Cette vision nécessite l’intervention du législateur et donne une dimension
nationale. Ex : Union européenne
L’union européenne a réussi à harmoniser ses termes juridiques,
économiques, monétaire... Mais elle trouve toujours une difficulté
d’harmoniser ses droits de l’homme à cause de la diversité de ses régions et
leurs cultures (relativisme culturel)

*Conception africaine
La charte africaine des droits de l’homme 1981 consacre que les droits de
l’homme et les droits de peuple soit les mêmes. On ne cherche pas les droits
de l’homme mais de toute une collectivité (conception holiste)

*Conception asiatique

Conception qui repose sur la catégorisation des droits de l’homme


Ex (1): L’inde 
Même en étant un pays démocratique et développé sur plusieurs niveaux,
l’inde n’a pas pu créer une vision unitaire de l’homme.
Car la société n’a pas pu se débarrasser des classifications sociales*
*Le système des castes : Une société indienne divisée en 4 : Il est question des castes
dans les plus anciens textes fondateurs de l’hindouisme, notamment les Veda, qui
décrivent la division de la société indienne où les hommes naissent et demeurent
inégaux. Cette division est faite envarna, c’est-à -dire une division quadripartite de la
société et sert de base à la constitution des castes. On trouve au sommet de cette
hiérarchie, les brahmanes (prêtres), suivis par les kshatriyas (guerriers) puis
les vaishyas (commerçants) et enfin au bas de l’échelle sociale les sudra (le reste de la
population sauf les intouchables).
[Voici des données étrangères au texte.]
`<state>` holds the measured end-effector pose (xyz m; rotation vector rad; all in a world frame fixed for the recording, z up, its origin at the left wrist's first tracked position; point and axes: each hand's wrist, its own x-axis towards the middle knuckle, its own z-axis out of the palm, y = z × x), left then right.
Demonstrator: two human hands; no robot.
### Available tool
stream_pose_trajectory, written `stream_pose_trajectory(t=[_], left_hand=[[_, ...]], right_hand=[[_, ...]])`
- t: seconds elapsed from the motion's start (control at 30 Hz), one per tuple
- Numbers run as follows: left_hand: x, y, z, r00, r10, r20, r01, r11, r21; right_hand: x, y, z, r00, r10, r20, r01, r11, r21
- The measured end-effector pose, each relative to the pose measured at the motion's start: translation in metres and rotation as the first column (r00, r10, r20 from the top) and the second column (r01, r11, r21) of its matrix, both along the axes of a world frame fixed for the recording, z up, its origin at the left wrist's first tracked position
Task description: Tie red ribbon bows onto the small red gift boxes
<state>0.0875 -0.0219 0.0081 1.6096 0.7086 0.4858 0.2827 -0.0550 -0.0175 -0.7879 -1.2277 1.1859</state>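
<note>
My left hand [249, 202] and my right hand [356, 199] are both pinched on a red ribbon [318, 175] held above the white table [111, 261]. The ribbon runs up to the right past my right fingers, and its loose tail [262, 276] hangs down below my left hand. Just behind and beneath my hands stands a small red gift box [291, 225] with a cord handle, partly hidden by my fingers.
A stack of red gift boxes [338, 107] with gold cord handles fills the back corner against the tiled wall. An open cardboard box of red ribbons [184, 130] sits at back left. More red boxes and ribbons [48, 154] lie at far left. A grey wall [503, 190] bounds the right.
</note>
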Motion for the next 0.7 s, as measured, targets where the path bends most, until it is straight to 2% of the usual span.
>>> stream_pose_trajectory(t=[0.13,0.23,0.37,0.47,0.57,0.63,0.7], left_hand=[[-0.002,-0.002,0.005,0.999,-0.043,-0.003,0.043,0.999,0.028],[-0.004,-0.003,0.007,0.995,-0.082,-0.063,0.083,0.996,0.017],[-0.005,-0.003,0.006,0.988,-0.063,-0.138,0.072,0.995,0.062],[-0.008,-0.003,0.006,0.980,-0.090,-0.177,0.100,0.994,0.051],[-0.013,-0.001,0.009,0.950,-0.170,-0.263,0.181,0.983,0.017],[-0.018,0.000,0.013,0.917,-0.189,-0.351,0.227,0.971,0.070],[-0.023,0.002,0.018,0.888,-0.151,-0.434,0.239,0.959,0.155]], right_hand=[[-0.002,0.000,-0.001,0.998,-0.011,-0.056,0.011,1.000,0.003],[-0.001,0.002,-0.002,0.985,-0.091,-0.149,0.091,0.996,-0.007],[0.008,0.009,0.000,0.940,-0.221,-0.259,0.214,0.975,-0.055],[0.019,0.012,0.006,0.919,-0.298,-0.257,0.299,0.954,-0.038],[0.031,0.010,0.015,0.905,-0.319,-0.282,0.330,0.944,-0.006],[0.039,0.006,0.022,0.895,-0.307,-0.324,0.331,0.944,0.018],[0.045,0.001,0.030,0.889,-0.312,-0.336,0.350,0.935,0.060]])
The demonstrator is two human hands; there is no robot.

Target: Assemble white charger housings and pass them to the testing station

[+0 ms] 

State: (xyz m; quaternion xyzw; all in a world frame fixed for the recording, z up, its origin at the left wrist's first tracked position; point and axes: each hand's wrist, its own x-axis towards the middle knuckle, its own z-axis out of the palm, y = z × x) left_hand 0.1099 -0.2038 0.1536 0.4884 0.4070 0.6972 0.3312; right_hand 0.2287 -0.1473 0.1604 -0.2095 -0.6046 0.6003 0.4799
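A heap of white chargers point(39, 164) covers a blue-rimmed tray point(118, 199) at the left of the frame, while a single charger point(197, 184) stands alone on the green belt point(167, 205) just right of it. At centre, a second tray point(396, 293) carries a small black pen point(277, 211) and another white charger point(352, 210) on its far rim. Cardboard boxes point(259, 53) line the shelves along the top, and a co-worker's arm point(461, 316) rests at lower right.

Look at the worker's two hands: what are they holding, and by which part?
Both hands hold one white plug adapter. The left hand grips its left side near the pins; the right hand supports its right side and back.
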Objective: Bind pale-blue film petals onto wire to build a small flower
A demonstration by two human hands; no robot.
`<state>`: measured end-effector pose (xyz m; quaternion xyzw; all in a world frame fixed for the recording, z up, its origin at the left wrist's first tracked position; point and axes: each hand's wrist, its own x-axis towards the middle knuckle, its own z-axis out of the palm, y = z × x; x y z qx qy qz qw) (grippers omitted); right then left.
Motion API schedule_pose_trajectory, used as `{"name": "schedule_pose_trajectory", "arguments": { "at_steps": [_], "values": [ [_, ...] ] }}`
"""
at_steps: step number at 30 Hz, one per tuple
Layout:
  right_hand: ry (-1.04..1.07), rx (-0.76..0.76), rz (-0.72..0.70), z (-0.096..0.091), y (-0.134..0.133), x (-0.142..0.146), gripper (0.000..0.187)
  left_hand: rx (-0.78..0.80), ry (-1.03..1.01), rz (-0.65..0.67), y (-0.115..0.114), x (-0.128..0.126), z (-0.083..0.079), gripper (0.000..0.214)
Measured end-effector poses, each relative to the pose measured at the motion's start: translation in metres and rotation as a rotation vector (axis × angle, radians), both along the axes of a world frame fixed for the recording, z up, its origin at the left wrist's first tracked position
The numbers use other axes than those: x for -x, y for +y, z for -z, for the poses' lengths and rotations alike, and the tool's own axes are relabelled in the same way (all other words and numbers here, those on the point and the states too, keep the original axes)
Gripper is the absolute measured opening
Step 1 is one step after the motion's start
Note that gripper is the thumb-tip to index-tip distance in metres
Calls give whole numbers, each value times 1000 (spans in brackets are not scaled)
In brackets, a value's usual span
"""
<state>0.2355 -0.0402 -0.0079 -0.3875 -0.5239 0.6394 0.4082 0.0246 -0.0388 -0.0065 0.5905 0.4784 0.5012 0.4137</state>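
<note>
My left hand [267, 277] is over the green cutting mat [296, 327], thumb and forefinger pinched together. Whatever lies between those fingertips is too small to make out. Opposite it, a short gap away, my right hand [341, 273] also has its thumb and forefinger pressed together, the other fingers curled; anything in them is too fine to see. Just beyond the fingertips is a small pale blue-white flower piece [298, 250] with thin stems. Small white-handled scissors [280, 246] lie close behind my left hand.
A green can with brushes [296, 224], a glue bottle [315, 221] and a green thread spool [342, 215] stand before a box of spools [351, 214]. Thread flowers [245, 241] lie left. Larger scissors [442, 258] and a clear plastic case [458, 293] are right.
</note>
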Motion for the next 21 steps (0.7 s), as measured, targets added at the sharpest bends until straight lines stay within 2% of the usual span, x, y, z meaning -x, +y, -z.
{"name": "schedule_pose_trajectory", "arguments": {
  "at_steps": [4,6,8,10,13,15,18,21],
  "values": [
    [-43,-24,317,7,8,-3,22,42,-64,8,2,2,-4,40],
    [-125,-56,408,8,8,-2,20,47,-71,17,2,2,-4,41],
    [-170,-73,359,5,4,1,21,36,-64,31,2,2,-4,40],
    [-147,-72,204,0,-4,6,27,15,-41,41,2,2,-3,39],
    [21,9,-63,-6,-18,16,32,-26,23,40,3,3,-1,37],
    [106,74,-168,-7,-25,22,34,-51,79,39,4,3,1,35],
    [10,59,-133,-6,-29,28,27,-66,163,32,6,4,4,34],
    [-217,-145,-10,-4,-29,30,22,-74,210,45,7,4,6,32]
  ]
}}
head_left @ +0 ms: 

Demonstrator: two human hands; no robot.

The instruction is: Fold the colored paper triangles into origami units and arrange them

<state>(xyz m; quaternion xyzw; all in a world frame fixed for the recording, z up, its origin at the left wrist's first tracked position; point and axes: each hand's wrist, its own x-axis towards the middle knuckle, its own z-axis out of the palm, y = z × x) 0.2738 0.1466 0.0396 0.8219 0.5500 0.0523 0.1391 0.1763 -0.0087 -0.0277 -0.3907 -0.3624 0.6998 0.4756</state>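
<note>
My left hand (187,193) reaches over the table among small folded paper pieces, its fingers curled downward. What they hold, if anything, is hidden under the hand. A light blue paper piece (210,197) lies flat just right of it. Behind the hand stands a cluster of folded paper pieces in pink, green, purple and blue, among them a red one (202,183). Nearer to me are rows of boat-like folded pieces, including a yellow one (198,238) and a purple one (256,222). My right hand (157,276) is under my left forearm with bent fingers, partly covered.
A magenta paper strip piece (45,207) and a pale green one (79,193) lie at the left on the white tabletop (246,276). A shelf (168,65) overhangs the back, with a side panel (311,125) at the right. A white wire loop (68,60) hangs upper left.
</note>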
Les intouchables sont exclus du système des castes
parce qu’ils exercent des métiers impurs et/ou dégradants comme le boucher ou la sage-
femme qui sont en contact direct avec le sang. 
=>La conception universaliste demeure impossible en Inde, car l’homme est
une abstraction ; Il n’y a pas d’homme mais des classifications sociales

Ex (2) : La chine
Le droit n’existe que pour les barbares* car les hommes civilisés ont réussi
à créer leurs abstractions.
*Les barbares sont des personnes réputées brutales, incultes, intolérantes, violentes,
destructrices

 L’internationalisation des droits de l’homme


L’internationalisation se fait par la création des textes (traités) globale
-Déclaration universelle des droits de l’homme 1948
-Les conventions internationales généralistes : qui ont un caractère
obligatoire, contrairement à la déclaration, aux Etats qui les ont ratifiés.
Les pactes qui sont des traités ayant une valeur juridique obligatoire et
s’adressent aussi aux Etats qui les ont ratifiés ; Et à partir des pactes on
parle de l’assise juridique des droits de l’homme.
Le 1er pacte concernent les droits civils et politiques, et il a été accompagner
de 2 protocoles :
Le premier protocole : facultatif, entré en vigueur en 1967, et adopté le
même jour
Le deuxième protocole qui vise à abolir la peine de mort, et qui a été
signer en 1989 et entrer en vigueur en 1991
Le pacte oblige les Etats à se conformer à ses dispositions et prévoit des
mécanismes et un dispositif institutionnel de vérification de sa propre
application, il s’agit d’un comité d’experts de droits de l’homme.
Ce comité sanctionne par la publication d’un rapport d’observation du pays
qui n’a pas respecté les dispositions du pacte.